An other reason could be it's a main entry point for code execution, a class
that only purpose is the glue others.

In that case, having a lot of mocks is a code smell pointing that you should
probably test this on the integration level rather than on the unit one (and
thus, discard mocks and use "real" everything).

(but beware not to be too much self indulgent on what is a gluing class, most
of the time, they are not and it's indeed a god class problem).

------
emsy
I found the article disappointing. Instead of giving reasonable arguments
against mocking, the author offers an example where mocking was used wrong and
therefore propagates that it shouldn't be used at all.

The problem is not mocking. I found it to be absolutely helpful if used right
(and right often means sparsely). The problem is this "all or nothing"
mentality that many programmers have. Either they mock the hell out of the
codebase or they don't use it at all.

I don't use mock objects, unless it's message based business logic, often
located at the topmost layer of abstraction.

------
mpdehaan2
So I do a lot of systems programming type development.

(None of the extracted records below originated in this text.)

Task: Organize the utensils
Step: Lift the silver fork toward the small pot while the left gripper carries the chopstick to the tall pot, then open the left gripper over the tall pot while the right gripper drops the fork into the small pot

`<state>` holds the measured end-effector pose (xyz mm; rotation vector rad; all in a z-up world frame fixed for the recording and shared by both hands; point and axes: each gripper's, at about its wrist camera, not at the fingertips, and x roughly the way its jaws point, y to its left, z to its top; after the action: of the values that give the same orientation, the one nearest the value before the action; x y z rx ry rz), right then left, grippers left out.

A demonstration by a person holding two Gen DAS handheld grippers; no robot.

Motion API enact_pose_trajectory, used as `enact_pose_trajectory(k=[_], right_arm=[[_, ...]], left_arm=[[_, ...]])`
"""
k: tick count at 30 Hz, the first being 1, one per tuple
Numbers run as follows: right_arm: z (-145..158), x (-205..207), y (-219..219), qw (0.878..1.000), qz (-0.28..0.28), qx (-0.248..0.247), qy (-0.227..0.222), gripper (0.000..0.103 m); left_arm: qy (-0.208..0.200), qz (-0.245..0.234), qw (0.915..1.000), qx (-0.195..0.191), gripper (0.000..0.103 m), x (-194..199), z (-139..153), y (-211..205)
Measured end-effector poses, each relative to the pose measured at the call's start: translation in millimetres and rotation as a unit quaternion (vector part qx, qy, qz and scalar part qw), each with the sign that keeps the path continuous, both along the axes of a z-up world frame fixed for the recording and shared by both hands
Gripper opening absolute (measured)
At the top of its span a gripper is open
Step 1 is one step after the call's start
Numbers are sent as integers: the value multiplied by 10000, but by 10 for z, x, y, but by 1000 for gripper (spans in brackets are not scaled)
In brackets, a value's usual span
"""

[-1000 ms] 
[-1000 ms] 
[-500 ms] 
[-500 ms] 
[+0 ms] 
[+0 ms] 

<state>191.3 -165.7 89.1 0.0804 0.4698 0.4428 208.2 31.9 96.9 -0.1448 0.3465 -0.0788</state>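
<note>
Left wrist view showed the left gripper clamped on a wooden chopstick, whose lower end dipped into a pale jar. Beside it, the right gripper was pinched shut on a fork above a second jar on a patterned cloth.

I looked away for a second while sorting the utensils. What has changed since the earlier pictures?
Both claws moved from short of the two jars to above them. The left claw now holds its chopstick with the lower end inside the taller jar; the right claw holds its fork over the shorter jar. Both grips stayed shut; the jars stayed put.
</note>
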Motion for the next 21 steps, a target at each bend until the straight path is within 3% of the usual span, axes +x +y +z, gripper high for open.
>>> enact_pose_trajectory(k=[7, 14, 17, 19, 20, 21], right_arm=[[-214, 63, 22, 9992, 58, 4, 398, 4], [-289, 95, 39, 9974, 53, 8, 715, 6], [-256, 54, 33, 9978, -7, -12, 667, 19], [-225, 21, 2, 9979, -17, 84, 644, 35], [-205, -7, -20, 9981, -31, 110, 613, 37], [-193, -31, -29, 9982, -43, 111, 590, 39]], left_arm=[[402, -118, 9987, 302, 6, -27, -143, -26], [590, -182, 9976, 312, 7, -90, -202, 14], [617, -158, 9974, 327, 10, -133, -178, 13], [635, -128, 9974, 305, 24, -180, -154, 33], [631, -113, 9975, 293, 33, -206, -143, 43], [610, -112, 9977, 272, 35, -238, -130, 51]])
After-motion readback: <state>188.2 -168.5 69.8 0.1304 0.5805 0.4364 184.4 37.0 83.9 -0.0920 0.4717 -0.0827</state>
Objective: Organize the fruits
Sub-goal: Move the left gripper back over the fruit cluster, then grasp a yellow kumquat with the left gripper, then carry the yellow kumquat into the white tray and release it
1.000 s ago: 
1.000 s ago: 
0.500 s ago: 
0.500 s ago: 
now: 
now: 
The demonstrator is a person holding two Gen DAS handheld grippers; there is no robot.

In these cases, whether you're PXE booting a server or talking to 500
different APIs that all range between the latest database or cloud API,
flashing firmware on a RAID controller (shudder), whatever, there's a point of
diminishing returns. There's also most of the bugs that you won't be able to
simulate, because they come from external factors.

The magic lies in automated integration tests.

QA automation is _AMAZING_ stuff. Set up real servers and real test
environments when you can. Test real database upgrades.

Mock testing can have it's place, but often you find yourself making internal
API contracts more rigid than you want, which can limit refactoring.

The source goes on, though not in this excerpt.